### Try it:
Without the pictures, copy all of the data exactly.
[Start of section]
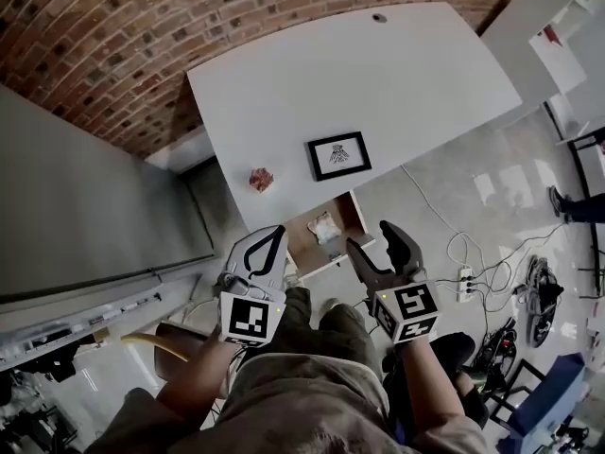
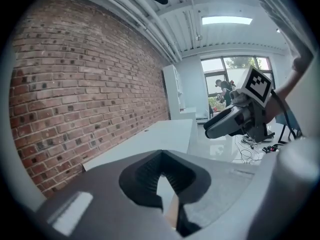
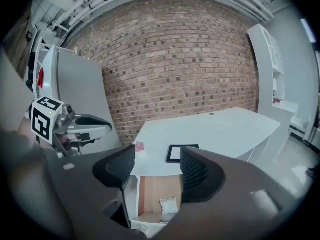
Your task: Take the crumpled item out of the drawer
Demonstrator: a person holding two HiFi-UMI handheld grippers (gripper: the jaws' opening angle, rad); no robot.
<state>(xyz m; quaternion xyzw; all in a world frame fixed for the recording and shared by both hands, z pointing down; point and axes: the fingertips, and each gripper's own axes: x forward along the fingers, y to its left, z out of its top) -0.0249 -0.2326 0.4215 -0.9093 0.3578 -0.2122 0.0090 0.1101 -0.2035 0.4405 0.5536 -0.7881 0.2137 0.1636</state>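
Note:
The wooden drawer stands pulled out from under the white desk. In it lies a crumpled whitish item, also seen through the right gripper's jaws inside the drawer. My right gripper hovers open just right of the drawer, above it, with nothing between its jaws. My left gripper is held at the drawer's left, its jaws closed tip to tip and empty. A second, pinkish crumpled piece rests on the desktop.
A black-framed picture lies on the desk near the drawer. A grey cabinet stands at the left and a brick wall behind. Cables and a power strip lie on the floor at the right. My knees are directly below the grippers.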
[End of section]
### Task solution:
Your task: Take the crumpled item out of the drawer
Demonstrator: a person holding two HiFi-UMI handheld grippers (gripper: the jaws' opening angle, rad); no robot.
<state>(xyz m; quaternion xyzw; all in a world frame fixed for the recording and shared by both hands, z pointing down; point and axes: the fingertips, and each gripper's own axes: x forward along the fingers, y to its left, z out of its top) -0.0249 -0.2326 0.4215 -0.9093 0.3578 -0.2122 0.0090 0.1101 -0.2035 0.4405 0.5536 -0.7881 0.2137 0.1636</state>
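Note:
The wooden drawer stands pulled out from under the white desk. In it lies a crumpled whitish item, also seen through the right gripper's jaws inside the drawer. My right gripper hovers open just right of the drawer, above it, with nothing between its jaws. My left gripper is held at the drawer's left, its jaws closed tip to tip and empty. A second, pinkish crumpled piece rests on the desktop.
A black-framed picture lies on the desk near the drawer. A grey cabinet stands at the left and a brick wall behind. Cables and a power strip lie on the floor at the right. My knees are directly below the grippers.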

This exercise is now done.